Ann and I attended the UW Madison Writers Institute at the Concourse Hotel this past weekend. We were very fortunate to earn First Place in the nonfiction One Page Prose or Poetry Contest. The entry was a piece from the Seneca Seasons: A Farm Boy Remembers memoir about growing up on a farm in Crawford County in the 1940s and 1950s. The One-Page is below.
The Missing Yearling non fiction
Bob came back from counting yearlings. “I counted 31,” Bob said. “There’s supposed to be 32, you know, maybe you missed one. All three of you boys go count ‘em,” Mom replied. Phillip, Bob, and I set off to do a fresh tally. We found the herd and counted 31.
We searched for an hour and found the absent yearling, lying peacefully against a short cliff alongside Kettle Creek. We poked and prodded, pleaded, and twisted her tail. She would not move. With tractor and trailer, we moved the young heifer from creek bed to the Little Barn, empty during the summer. “She broke her back in a fall off the cliff,” Dad contended.
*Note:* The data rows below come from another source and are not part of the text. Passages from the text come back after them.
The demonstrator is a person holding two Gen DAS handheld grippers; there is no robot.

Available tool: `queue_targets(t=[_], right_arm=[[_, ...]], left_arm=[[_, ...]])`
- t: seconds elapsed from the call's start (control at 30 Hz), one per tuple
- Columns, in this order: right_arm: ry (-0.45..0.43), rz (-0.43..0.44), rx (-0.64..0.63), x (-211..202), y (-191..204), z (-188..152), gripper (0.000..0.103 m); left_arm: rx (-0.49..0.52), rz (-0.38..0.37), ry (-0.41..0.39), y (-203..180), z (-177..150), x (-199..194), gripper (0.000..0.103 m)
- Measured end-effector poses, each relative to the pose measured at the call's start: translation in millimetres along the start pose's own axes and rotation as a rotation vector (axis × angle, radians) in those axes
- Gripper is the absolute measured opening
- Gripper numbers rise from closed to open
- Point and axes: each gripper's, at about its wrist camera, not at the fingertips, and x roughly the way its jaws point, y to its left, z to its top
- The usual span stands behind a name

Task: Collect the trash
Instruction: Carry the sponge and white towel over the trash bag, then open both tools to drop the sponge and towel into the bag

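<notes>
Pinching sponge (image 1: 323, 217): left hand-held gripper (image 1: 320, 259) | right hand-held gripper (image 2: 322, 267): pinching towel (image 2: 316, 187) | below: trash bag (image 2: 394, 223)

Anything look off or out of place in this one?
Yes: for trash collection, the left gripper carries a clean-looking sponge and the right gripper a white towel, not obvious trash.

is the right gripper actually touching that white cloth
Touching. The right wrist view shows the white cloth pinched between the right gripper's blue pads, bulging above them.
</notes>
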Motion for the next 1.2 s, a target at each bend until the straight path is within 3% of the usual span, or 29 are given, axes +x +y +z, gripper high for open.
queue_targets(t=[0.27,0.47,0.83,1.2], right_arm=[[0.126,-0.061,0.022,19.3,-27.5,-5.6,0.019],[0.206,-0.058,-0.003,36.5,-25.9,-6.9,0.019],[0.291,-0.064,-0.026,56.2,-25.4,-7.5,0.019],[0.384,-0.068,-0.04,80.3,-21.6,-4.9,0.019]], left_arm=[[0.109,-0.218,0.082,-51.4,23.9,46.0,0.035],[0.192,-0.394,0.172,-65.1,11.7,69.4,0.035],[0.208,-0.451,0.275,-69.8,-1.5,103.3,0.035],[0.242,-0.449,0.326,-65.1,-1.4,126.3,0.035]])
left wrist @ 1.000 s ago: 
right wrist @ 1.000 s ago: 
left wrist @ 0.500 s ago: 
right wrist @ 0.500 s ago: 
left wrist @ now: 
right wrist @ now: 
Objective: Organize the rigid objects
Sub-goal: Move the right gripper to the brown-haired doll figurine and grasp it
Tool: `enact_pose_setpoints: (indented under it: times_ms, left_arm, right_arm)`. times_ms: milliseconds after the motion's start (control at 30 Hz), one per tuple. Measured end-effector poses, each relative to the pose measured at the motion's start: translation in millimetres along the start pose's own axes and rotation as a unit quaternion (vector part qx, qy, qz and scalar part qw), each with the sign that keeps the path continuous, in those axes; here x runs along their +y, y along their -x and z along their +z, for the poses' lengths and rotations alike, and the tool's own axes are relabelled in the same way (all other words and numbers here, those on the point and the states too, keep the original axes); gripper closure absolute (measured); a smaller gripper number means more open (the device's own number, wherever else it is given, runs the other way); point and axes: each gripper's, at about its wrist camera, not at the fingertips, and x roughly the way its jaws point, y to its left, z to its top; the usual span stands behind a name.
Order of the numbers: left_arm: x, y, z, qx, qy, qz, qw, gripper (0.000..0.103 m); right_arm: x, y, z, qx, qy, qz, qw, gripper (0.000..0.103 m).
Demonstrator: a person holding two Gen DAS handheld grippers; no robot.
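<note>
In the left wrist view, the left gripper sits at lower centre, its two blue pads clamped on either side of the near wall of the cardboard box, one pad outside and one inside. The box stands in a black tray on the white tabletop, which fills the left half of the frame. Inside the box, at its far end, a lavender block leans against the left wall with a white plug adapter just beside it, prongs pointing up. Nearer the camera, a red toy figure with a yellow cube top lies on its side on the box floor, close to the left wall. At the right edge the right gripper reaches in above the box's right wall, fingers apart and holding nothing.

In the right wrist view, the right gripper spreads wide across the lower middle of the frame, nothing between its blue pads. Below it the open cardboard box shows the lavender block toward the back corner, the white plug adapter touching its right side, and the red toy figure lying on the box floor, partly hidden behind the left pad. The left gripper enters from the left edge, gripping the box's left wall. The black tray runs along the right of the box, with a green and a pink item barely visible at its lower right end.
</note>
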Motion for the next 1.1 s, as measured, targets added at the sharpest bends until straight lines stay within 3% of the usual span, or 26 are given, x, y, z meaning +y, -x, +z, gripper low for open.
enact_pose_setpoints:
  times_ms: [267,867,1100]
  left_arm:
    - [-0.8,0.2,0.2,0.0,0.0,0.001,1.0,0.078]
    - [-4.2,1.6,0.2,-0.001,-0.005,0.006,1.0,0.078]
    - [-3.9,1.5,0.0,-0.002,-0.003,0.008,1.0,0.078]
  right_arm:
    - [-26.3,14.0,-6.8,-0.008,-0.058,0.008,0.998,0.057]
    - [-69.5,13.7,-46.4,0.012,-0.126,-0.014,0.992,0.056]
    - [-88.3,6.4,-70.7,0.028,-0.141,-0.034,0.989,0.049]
All summer I tended to the young cow, keeping a dish pan full of fresh water. I brought fresh grass clippings several times a week, and furnished oats and hay for the stricken animal. She ate and drank like any other heifer. She pooped and peed like a normal grown calf. But she couldn’t stand up.
I stroked her face and jowl, patted her neck, felt her rough tongue as she ate ground corn out of my hand. I talked to her. I confessed my problems and asked for advice. I was ten years old and she was less than two, but she understood. She had such beautiful eyes.
She was crippled for life. Dad couldn’t take her to Seneca to the livestock barn. Finally, Dad called the rendering truck. My new-found friend was shot with a .22 long rifle. She immediately plopped on her side. The rendering truck operator used a winch and tied cords around her feet and pulled her aboard the truck. Dad talked to the man for a few minutes. Then he climbed up in the cab, started the engine, drove pass the garage, turned left onto Oak Grove Ridge road and headed toward Seneca.
I ran to the back side of the Small Barn where no one could see me. I climbed over the fence and walked down through the corn field about 30 rows in and started crying. I sobbed so deeply my chest hurt for several days. Not all friends are human beings, I found out.